Congrès de l'AMF : réaction de David Lisnard au discours d'Elisabeth Borne
Transcription Whisper (large-v3), avec identification des locuteurs. À recouper avec la source d'origine.
Elle a commencé avec une véritable déclaration d'amour au maire. Vous l'entendez ? Vous êtes satisfait ? Vous l'avez dit, les relations sont un petit peu réchauffées avec l'exécutif.
Disons qu'il y a une relation avec la Première Ministre, en tout cas, qui est une relation de dialogue. Maintenant, les déclarations d'amour, nous, on les accepte toujours. On est toujours très heureux de les recevoir. Je crois que dans nos vies privées comme dans notre vie publique, ce que l'on veut sont des actes d'amour et surtout des actes de respect, et notamment de respect de la parole de l'État sur la partie financière. Et on voit qu'il y a quand même beaucoup de chemin à faire encore. On a obtenu des choses. Il faut quand même le dire. C'est un peu technique, mais l'intégration de l'année 2023 pour l'indemnisation de la CVAE.
En revanche, 2020, ce n'est pas acceptable, et 2021, surtout parce que ça repose sur une année de chute des recettes. Enfin, tout ce qui est technique. Et puis, je ne suis pas sûr qu'on ait encore une rupture avec le conformisme étatiste, mais on y travaille, on dialogue. Et l'AMF continue de faire son travail.
Alors, parmi les annonces faites par la Première Ministre, il y a l'idée qu'il n'y aura pas de contrat de Cahors. Ça avait été dit sur tous les tons.

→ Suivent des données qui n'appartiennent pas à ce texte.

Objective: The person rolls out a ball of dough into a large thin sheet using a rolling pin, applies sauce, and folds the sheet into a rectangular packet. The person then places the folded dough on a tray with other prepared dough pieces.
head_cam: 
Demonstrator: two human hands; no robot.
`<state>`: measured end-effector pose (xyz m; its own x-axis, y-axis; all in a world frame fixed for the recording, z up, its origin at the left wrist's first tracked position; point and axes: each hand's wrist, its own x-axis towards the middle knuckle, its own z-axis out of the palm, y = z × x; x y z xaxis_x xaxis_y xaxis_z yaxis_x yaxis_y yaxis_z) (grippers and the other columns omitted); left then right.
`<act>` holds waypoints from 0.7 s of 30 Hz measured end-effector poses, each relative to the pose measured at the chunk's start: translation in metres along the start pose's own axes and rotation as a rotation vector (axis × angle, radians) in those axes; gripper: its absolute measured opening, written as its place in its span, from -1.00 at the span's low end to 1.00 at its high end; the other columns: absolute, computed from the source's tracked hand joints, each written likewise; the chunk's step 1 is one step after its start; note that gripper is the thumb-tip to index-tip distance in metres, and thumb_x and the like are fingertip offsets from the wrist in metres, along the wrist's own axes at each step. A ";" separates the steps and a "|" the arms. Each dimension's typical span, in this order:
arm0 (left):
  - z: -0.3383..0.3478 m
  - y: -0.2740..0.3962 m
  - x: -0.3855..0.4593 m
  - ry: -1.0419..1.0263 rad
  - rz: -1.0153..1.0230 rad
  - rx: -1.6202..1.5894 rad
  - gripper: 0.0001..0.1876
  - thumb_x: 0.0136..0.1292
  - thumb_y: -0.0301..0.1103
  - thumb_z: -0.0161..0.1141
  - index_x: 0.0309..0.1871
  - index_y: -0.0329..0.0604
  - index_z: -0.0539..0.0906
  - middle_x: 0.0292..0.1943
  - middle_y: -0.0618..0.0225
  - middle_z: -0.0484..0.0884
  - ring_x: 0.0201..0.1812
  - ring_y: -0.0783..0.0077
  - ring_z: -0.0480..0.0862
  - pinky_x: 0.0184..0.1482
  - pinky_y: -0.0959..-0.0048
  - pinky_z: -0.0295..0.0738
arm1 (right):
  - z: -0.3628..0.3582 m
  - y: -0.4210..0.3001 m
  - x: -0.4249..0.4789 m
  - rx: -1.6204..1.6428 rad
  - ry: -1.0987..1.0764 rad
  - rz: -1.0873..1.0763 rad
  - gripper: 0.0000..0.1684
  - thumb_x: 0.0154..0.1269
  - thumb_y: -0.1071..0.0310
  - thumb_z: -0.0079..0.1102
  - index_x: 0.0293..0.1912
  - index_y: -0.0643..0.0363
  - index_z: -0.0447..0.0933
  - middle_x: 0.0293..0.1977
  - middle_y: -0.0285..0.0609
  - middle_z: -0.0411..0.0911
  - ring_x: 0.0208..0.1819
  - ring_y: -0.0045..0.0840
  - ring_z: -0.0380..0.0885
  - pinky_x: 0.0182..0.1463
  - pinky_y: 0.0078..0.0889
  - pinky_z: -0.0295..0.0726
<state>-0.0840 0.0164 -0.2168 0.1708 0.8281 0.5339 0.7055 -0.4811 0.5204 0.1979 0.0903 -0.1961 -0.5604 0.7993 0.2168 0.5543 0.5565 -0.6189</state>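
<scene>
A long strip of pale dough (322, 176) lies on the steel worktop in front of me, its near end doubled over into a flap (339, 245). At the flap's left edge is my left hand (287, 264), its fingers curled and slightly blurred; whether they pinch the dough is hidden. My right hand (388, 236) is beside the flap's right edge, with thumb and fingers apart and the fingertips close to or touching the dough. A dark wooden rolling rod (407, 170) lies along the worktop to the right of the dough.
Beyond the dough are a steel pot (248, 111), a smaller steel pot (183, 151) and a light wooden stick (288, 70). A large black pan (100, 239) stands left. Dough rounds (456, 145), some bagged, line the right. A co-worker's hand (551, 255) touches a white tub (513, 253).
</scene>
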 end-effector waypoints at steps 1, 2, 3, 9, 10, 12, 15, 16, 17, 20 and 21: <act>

Mais alors, elle dit tout de même qu'il va y avoir besoin d'un engagement des collectivités et de l'État pour une trajectoire des finances publiques crédibles au même rythme. Est-ce que ça, c'est satisfaisant pour vous ?
Non, ce n'est pas satisfaisant. Je vais le dire très clairement. C'est-à-dire que, d'une part, bien sûr, le fait qu'il n'y ait pas de contraintes, c'est une avancée considérable obtenue par l'AMF. Voilà. Mais le principe est contestable. Et surtout, la petite phrase qui a été ajoutée après, comment va-t-elle se traduire ? C'est-à-dire de dire qu'il y aura, je ne sais plus quel est le terme exact, une équivalence ou une symétrie d'effort. Sauf que nous, on fait déjà l'effort. On vote des budgets à l'équilibre. Nous sommes excédentaires. Nous ne sommes pas un problème pour les comptes publics.
Et là, je crois qu'il est temps maintenant de sortir de cette fiction, d'une problématique de compte public pour la France par les collectivités. Je l'ai dit, chiffre à l'appui. On n'a jamais de contre-argument, à la fois de façon macroéconomique et de façon juridique. Nous respectons la règle d'or. Parce que si, dans l'esprit de l'État, c'est de dire une trajectoire parallèle, parallèle sur quoi ? Nous représentons 9%, toutes les collectivités confondues, de la dette publique. Les communes, c'est 4%. Donc si c'est 50-50, on est déjà, en acceptant même le principe qu'on a une responsabilité sur la dette, c'est déjà inéquitable.
Et je rappelle que cette dette des communes, ce n'est que sur l'investissement, là où l'État emprunte sur du fonctionnement. Donc il faut faire très attention. Il faut décrypter tout le discours. Il y a une forme qui est bien meilleure qu'avant. Il y a des dispositions qui sont bien plus respectueuses, et je l'ai dit en objectivité, mais sur le principe même d'une vision très bercie, si vous voulez, qui consiste à penser que les collectivités peuvent être ponctionnées, je ne suis pas sûr qu'on ait encore l'inflexion nécessaire et attendue.